Work request:
Below are records. Copy every line with "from" in it.

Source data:

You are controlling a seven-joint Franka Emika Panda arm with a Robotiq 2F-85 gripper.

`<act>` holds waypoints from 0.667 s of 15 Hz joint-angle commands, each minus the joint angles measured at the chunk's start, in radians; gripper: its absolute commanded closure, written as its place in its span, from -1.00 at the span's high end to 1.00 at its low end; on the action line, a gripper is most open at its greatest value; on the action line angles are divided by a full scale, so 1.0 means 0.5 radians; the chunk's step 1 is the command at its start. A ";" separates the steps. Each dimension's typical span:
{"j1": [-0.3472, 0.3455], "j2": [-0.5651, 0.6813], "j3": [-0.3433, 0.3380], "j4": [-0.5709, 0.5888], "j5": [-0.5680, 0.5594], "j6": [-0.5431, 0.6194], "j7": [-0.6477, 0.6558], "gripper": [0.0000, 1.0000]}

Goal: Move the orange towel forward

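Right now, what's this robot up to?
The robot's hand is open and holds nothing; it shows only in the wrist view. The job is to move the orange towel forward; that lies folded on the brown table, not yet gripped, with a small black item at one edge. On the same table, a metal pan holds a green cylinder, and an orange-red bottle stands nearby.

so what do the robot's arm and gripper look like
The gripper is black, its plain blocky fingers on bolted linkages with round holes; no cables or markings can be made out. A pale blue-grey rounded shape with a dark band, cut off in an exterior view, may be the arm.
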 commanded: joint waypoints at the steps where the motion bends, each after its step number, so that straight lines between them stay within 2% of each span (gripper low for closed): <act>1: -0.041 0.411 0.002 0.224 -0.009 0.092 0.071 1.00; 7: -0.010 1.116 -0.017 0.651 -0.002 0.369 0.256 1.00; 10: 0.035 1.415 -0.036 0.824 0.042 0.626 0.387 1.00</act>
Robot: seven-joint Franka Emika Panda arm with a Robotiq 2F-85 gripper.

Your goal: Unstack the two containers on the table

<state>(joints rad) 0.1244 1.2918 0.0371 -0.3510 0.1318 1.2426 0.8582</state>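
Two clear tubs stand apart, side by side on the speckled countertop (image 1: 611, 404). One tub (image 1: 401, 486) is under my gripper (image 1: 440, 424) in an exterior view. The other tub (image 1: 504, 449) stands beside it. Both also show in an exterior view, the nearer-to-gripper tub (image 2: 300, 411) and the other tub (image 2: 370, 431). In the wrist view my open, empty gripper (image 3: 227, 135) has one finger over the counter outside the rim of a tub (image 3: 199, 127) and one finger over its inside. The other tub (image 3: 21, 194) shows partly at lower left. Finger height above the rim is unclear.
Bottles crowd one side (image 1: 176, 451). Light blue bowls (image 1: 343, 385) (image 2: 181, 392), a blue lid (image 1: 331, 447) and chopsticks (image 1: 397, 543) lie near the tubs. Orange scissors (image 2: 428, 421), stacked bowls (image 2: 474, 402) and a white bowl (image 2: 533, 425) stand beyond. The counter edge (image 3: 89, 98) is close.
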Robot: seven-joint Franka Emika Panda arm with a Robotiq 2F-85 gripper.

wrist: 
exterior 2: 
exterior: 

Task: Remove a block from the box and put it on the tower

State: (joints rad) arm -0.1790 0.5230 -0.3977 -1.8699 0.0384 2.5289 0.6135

Response box:
`<act>` holds waypoints from 0.667 s of 15 Hz joint-angle commands, each minus the joint angles measured at the chunk's start, in radians; gripper: its absolute commanded closure, written as its place in its span, from -1.00 at the span's high end to 1.00 at its low end; on the action line, a gripper is most open at its greatest value; on the action line angles are divided by a full scale, so 1.0 means 0.5 radians; the chunk's step 1 is the command at its start. A ";" separates the steps. Each dimension's typical span:
Task: Remove a block from the box and put it on the tower

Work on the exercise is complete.